マンデリンの交配種

近年、マンデリンの特徴であったアーシーな(土のような)風味と独特のボディが薄れてきていると感じることが多くなりました。鼻で感じるアロマはまだアーシーさはあっても、味覚で感じるフレーバーはどこかさっぱりとした明るい酸になっていて、かつてのどっしりとした良い意味でのスモーキーさがあまり無いものが主役になってきています。

原因ははっきりしていて、収穫量に優れ病害に強い品種との掛け合わせによって生まれた交配種がメインになってきたためです。以前、コロンビアがコロンビア種(バリエダコロンビア種)という病害に強い交配種を前面に押し出して、風味の面で評価を落としていたことがあります。その後何度も改良を重ねて優れた品種を生み出しクオリティは上がりましたが、伝統的なティピカやブルボンだけを扱っている国は今やほとんどないでしょう。

昔ながらのアーシーフレーバーを持っているマンデリンかどうかを見分けるには、ティピカかブルボンがどれだけ入っているか、が一つの指標になります。アテンやティムティムといった他の地域では見られない品種や、あるいはカチモールという広く知られた改良品種が多くを占めている銘柄の場合、ボディが軽くすっきりとしたキレのある苦味、やや乾いた印象の風味であることが多い。それ自体は決してマイナスの味ではないのですが、ミルクのような質感を記憶に残している世代にとっては別物と感じてしまいます。

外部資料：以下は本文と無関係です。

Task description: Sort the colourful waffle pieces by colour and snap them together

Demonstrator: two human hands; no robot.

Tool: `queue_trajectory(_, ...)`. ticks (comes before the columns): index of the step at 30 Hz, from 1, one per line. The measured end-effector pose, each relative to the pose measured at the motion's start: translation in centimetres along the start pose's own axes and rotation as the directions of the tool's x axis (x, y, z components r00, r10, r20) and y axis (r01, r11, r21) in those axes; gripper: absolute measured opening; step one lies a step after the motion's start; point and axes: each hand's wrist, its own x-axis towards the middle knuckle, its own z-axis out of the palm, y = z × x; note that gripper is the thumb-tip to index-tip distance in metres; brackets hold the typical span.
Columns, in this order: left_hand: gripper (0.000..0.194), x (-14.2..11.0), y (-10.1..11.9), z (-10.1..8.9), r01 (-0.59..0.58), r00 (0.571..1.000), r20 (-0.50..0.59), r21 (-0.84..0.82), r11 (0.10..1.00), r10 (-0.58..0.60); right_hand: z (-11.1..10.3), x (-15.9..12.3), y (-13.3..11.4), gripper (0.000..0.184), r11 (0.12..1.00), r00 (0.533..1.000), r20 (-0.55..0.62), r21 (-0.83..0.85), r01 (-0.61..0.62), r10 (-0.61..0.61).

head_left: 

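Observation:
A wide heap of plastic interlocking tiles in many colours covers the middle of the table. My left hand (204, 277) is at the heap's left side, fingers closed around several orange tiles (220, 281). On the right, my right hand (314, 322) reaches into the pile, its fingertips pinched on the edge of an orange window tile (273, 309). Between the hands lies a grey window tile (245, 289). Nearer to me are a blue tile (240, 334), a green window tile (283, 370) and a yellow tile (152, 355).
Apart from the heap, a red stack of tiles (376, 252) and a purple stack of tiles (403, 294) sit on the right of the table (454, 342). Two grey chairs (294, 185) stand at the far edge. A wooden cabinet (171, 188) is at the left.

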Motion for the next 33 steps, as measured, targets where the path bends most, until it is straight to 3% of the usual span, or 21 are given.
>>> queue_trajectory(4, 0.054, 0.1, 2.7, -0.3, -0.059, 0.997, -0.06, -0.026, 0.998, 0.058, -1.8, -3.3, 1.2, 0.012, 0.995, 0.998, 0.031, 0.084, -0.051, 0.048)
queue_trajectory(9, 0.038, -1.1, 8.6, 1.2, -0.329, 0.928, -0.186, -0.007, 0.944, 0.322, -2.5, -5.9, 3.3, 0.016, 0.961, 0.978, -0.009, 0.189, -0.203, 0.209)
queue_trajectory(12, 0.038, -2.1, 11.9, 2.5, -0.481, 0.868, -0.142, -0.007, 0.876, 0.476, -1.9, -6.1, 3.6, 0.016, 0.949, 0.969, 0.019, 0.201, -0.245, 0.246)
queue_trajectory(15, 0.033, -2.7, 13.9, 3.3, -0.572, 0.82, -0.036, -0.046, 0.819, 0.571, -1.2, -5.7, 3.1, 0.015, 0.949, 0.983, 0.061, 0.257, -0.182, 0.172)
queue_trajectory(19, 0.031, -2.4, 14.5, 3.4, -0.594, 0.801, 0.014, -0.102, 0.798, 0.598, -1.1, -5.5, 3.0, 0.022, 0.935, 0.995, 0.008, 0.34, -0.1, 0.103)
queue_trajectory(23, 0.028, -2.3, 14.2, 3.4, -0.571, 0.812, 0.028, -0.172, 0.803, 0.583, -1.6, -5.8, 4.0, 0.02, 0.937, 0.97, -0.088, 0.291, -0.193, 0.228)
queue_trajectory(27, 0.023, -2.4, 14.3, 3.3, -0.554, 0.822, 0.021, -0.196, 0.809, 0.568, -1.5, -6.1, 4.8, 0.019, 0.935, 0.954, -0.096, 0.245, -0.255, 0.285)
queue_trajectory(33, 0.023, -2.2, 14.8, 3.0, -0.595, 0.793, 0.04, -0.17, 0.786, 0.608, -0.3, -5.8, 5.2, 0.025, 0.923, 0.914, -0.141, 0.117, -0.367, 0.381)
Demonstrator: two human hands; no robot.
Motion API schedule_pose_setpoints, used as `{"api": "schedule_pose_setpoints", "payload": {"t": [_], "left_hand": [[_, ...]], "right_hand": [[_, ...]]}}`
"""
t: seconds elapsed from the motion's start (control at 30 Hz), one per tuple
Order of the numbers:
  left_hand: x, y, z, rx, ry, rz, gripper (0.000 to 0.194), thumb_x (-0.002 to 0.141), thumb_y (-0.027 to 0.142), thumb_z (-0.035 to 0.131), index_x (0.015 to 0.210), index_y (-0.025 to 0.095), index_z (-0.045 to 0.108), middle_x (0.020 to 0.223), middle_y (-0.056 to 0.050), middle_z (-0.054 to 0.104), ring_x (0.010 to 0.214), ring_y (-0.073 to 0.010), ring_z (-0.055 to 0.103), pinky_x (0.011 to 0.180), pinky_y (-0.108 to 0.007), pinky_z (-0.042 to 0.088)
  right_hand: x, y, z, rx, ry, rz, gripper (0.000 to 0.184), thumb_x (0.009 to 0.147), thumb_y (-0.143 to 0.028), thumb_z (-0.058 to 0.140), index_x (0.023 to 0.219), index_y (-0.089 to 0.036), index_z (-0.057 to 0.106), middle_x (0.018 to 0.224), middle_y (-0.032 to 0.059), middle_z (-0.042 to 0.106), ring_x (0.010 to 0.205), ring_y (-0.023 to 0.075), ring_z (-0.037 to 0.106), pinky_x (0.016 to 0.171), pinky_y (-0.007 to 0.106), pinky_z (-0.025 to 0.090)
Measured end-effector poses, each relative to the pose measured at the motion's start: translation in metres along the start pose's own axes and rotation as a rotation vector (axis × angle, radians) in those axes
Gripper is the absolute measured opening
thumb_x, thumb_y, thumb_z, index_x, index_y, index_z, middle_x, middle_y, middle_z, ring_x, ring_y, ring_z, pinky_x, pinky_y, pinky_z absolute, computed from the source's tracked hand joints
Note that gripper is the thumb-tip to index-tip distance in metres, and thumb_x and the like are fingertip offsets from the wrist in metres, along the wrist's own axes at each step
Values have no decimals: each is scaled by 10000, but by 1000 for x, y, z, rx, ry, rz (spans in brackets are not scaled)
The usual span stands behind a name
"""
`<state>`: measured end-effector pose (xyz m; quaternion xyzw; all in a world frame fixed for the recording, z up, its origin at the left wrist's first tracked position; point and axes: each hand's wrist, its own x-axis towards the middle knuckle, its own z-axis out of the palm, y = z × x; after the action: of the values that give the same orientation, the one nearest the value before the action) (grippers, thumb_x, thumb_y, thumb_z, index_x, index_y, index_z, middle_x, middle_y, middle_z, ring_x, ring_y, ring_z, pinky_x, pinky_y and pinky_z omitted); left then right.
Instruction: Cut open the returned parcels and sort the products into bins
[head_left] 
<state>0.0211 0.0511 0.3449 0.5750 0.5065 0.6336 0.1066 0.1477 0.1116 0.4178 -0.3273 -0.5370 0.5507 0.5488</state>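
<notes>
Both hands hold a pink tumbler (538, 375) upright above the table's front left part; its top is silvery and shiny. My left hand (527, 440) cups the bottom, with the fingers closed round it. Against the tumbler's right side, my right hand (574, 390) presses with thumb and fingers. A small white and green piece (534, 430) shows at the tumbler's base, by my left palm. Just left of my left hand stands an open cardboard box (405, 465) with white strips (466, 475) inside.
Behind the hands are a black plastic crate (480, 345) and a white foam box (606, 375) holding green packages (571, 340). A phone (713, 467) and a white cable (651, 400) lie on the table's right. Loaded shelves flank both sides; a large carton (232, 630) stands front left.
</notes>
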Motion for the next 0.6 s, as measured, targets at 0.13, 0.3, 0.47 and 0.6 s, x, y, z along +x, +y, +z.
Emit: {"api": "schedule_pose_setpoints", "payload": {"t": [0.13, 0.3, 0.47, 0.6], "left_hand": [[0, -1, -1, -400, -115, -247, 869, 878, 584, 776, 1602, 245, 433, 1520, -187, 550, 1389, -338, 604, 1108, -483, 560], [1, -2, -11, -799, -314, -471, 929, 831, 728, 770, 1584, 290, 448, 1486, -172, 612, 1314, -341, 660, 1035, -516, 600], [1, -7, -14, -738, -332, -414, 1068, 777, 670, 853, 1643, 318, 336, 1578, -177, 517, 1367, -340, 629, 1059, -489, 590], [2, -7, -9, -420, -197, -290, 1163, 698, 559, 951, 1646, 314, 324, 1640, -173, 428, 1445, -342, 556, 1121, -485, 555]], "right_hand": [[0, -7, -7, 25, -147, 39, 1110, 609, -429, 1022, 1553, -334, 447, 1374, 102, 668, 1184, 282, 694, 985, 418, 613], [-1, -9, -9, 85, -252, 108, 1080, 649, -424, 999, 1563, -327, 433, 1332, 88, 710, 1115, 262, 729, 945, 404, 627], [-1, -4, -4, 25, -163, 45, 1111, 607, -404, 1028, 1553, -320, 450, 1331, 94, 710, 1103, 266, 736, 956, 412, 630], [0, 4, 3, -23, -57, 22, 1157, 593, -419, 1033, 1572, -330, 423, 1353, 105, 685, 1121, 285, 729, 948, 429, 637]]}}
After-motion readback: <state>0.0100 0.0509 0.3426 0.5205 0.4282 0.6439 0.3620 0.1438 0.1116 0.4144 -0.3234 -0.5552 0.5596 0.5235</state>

もし、伝統的なコクを残しているマンデリンをお求めで品種の確認が難しい場合は、ティピカが多くを占めているマンデリンのトバコがおすすめです。

カチモール種がメインのマンデリン。昔よりもだいぶ生豆のサイズが小さくなっているような気がします。焙煎するとかなり膨らみますが、それでも驚くほどの大きさだった以前よりは小さいです。